## DIRECTIONS FOR THIS TASK:
Look below for the line containing "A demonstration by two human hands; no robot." and the line containing "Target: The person"; repeat exactly those two lines and all lines between them, and nothing else.
───── DATA IN THIS EXERCISE
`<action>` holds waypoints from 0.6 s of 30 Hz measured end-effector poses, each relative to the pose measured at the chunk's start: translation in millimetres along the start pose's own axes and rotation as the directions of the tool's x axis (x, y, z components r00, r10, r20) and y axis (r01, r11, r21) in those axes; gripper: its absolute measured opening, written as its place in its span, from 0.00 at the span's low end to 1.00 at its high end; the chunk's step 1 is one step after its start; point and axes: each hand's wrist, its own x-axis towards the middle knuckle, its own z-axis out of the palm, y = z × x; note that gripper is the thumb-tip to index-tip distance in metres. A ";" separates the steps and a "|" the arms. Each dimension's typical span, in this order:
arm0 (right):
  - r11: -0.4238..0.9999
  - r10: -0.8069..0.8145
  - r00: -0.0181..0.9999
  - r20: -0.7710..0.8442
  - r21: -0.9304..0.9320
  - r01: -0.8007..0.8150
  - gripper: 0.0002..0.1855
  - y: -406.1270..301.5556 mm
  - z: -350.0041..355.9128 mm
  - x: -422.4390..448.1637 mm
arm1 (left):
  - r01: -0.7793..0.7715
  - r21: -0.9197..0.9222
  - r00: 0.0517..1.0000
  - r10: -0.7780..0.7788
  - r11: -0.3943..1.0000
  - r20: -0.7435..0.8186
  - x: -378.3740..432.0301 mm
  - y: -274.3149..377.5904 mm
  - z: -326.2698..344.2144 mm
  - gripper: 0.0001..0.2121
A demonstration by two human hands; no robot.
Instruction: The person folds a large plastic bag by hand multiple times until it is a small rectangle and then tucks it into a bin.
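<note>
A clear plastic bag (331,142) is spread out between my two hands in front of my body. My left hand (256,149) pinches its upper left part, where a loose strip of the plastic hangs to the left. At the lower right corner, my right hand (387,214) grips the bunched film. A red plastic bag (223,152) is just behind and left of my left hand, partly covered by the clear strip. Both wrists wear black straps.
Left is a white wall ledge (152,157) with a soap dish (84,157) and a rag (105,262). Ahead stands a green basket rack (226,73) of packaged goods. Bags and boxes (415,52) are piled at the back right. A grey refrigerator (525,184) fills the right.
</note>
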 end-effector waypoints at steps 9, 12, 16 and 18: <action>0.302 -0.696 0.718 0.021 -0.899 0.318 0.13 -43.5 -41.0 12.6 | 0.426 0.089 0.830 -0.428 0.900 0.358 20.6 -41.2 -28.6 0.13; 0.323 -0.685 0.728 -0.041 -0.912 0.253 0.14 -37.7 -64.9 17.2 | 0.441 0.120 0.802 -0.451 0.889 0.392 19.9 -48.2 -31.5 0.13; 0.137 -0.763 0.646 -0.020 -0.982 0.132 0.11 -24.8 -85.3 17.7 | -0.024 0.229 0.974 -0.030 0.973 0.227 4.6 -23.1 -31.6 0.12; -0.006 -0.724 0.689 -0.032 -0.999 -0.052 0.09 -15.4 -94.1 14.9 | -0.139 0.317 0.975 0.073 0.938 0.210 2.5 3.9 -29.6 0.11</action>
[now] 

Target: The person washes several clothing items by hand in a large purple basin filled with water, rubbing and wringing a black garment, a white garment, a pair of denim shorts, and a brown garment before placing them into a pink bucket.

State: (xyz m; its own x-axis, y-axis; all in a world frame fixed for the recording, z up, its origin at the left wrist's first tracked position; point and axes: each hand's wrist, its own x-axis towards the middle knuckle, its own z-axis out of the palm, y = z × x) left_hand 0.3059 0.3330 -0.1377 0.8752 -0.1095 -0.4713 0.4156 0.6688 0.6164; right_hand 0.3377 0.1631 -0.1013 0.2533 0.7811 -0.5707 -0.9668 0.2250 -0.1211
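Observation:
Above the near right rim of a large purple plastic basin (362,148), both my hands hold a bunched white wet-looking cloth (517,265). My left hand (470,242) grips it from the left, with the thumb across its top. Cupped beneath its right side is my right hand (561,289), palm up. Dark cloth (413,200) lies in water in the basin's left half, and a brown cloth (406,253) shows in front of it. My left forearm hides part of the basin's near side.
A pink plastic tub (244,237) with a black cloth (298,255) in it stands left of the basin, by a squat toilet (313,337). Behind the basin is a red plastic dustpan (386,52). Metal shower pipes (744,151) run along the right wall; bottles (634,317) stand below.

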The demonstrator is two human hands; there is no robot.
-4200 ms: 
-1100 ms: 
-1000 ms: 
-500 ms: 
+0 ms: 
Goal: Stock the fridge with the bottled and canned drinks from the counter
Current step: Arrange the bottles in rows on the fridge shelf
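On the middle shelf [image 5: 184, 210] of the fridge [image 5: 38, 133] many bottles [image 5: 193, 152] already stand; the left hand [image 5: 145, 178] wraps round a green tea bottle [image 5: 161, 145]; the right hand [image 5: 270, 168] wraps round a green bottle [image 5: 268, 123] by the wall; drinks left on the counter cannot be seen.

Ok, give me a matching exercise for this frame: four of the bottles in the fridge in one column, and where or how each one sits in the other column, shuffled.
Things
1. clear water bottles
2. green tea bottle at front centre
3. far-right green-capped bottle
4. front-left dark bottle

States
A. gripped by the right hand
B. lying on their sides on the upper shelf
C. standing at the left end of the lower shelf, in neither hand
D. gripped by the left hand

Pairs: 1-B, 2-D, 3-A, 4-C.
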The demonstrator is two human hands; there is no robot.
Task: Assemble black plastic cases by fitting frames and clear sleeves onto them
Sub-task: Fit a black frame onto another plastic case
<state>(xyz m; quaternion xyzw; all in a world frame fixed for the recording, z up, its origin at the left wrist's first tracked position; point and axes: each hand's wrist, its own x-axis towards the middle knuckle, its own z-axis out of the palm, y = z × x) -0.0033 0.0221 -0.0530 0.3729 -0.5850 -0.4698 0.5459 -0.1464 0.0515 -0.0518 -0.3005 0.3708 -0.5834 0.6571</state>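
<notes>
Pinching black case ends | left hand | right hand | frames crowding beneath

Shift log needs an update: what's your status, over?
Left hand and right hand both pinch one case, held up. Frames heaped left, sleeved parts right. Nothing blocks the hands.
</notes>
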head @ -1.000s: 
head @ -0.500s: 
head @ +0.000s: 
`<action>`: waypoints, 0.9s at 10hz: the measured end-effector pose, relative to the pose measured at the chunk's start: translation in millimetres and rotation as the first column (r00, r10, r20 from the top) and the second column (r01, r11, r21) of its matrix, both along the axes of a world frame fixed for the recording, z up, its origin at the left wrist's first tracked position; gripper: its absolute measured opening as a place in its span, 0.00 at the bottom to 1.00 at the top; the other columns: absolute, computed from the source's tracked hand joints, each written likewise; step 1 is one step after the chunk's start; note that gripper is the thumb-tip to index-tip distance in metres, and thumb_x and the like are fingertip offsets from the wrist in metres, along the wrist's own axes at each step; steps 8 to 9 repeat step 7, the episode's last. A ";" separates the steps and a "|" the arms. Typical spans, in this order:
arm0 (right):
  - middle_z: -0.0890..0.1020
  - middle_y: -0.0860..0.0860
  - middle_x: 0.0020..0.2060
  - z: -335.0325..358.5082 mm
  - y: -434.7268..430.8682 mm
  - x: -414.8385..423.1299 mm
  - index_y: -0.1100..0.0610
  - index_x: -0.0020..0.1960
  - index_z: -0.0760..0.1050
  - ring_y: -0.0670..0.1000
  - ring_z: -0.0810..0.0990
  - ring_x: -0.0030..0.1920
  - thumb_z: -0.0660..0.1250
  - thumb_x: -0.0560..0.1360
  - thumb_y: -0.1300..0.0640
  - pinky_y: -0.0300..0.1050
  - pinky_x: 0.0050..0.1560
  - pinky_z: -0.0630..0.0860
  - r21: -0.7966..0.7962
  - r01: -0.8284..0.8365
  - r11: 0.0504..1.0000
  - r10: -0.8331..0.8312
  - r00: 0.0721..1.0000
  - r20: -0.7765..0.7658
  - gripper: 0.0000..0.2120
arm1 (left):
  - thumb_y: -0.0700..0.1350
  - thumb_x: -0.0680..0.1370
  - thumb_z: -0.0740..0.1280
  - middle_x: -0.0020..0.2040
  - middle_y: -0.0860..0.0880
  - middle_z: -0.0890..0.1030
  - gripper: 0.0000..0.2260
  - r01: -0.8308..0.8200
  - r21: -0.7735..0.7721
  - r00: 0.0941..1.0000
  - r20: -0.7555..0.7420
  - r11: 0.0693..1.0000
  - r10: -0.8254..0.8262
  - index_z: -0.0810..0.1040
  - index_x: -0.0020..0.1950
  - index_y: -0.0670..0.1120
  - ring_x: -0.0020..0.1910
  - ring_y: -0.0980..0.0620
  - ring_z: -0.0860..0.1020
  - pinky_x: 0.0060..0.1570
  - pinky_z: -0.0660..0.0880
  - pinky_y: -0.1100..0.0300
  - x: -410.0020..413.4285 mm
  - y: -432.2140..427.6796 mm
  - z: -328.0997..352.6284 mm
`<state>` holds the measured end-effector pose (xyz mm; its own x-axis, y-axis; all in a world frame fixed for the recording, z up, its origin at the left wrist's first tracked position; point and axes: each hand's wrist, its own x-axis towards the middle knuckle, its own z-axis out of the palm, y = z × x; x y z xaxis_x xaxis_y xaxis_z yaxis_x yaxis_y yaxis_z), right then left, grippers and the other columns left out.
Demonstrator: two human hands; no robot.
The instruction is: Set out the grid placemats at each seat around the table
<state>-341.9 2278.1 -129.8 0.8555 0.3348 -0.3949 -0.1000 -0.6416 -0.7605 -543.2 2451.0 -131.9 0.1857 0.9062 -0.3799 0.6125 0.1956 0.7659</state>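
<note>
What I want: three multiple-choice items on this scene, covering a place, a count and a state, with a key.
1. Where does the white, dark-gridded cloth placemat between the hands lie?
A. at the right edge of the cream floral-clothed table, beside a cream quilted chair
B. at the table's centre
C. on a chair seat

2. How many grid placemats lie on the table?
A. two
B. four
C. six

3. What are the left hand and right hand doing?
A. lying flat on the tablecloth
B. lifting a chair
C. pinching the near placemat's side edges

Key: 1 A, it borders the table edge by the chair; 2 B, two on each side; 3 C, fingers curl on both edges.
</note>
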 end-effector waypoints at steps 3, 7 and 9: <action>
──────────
## FINISHED TASK:
A demonstration by two human hands; no robot.
Instruction: The person folds a large plastic bag by hand multiple times until it is a small rectangle and then tucks it into a bin.
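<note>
A clear plastic bag (331,142) is spread out between my two hands in front of my body. My left hand (256,149) pinches its upper left part, where a loose strip of the plastic hangs to the left. At the lower right corner, my right hand (387,214) grips the bunched film. A red plastic bag (223,152) is just behind and left of my left hand, partly covered by the clear strip. Both wrists wear black straps.
Left is a white wall ledge (152,157) with a soap dish (84,157) and a rag (105,262). Ahead stands a green basket rack (226,73) of packaged goods. Bags and boxes (415,52) are piled at the back right. A grey refrigerator (525,184) fills the right.
</note>
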 end-effector waypoints at steps 9, 12, 16 and 18: <action>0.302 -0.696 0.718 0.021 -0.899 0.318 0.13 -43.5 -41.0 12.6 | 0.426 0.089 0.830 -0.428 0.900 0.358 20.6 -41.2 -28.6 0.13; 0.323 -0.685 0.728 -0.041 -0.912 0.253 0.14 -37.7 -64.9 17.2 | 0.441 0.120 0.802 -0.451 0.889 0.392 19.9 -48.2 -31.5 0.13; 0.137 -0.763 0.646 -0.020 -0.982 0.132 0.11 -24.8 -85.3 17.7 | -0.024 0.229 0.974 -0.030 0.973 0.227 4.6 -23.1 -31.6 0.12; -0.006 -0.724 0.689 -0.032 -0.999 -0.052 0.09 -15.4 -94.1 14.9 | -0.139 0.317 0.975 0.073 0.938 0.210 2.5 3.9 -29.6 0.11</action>
[now] 

Target: The person washes several clothing items by hand in a large purple basin filled with water, rubbing and wringing a black garment, a white garment, a pair of denim shorts, and a brown garment before placing them into a pink bucket.

Work on this exercise is finished, so nothing remains.